• _Task objective_
Scan the material for the string "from" and copy out every line in which it occurs.

*** Available data

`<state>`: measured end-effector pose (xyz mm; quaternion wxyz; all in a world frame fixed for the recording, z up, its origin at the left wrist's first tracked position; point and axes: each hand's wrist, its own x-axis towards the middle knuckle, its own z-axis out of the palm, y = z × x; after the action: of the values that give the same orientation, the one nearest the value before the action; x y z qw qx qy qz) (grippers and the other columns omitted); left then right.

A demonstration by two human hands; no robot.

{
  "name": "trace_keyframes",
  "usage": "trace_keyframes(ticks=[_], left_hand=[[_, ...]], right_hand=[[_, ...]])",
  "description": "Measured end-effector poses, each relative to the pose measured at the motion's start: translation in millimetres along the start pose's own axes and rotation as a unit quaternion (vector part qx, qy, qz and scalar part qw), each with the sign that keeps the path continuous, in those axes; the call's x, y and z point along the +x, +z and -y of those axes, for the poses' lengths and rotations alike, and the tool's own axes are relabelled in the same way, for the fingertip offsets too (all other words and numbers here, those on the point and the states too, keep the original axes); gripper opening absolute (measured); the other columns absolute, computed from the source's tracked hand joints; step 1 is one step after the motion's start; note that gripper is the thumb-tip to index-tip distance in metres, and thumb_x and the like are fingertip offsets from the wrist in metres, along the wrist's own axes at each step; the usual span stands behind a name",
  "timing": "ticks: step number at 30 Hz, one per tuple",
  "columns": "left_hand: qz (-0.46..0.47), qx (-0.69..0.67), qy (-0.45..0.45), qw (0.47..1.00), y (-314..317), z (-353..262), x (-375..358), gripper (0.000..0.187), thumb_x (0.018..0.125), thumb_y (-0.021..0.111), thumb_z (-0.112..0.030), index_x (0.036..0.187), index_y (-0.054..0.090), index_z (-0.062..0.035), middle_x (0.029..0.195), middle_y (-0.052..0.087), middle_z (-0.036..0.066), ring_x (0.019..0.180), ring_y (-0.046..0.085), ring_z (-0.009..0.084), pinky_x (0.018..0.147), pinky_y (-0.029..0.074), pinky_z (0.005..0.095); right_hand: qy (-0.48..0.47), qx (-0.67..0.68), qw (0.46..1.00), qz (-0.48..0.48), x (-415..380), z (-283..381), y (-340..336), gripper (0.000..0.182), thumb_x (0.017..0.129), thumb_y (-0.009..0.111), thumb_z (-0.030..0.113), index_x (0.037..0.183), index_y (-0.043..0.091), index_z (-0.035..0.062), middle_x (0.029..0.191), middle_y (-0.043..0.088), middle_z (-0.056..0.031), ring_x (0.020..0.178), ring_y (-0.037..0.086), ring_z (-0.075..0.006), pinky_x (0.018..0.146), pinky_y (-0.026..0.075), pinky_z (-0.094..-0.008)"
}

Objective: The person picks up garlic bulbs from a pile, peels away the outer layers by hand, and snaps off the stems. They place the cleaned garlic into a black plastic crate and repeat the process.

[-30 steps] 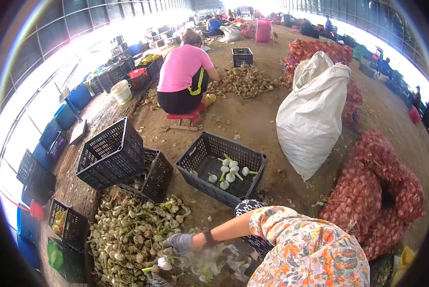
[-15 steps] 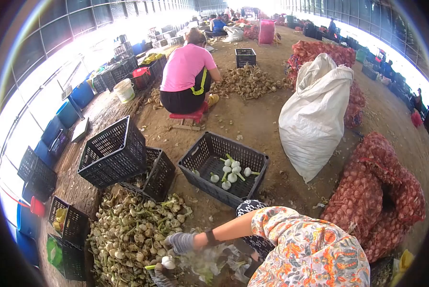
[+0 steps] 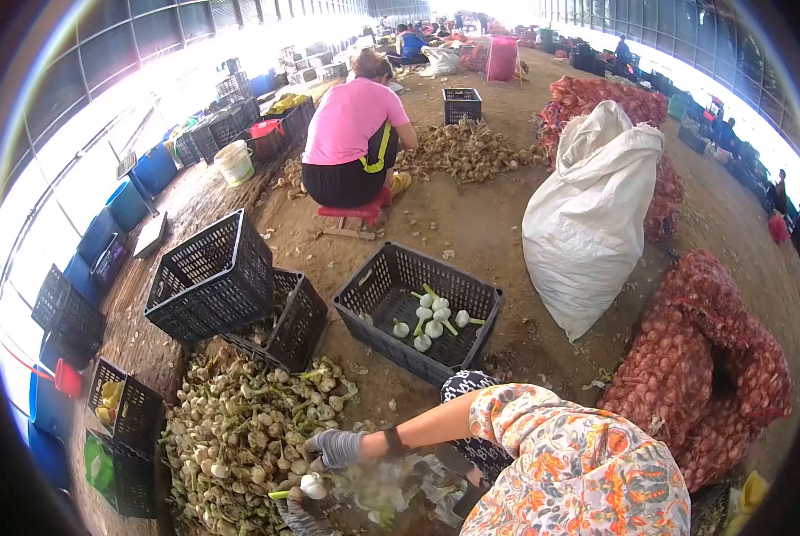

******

• _Problem solution_
  "description": "Measured end-effector poses, each relative to the pose measured at the motion's start: translation in millimetres along the start pose's own axes and rotation as a unit quaternion (vector part qx, qy, qz and scalar part qw), each with the sign that keeps the path continuous, in those axes; the call's x, y and z point along the +x, +z and -y of those axes, for the poses' lengths and rotations alike, and the tool's own axes are relabelled in the same way, for the fingertip offsets too (all other words and numbers here, those on the point and the states too, keep the original axes); gripper opening absolute (measured); the other columns absolute, computed from the source's tracked hand joints; step 1 is one step after the motion's start; note that gripper is the thumb-tip to index-tip distance in metres, and thumb_x and the like are fingertip offsets from the wrist in metres, along the wrist's own axes at each step; the usual span stands behind a name",
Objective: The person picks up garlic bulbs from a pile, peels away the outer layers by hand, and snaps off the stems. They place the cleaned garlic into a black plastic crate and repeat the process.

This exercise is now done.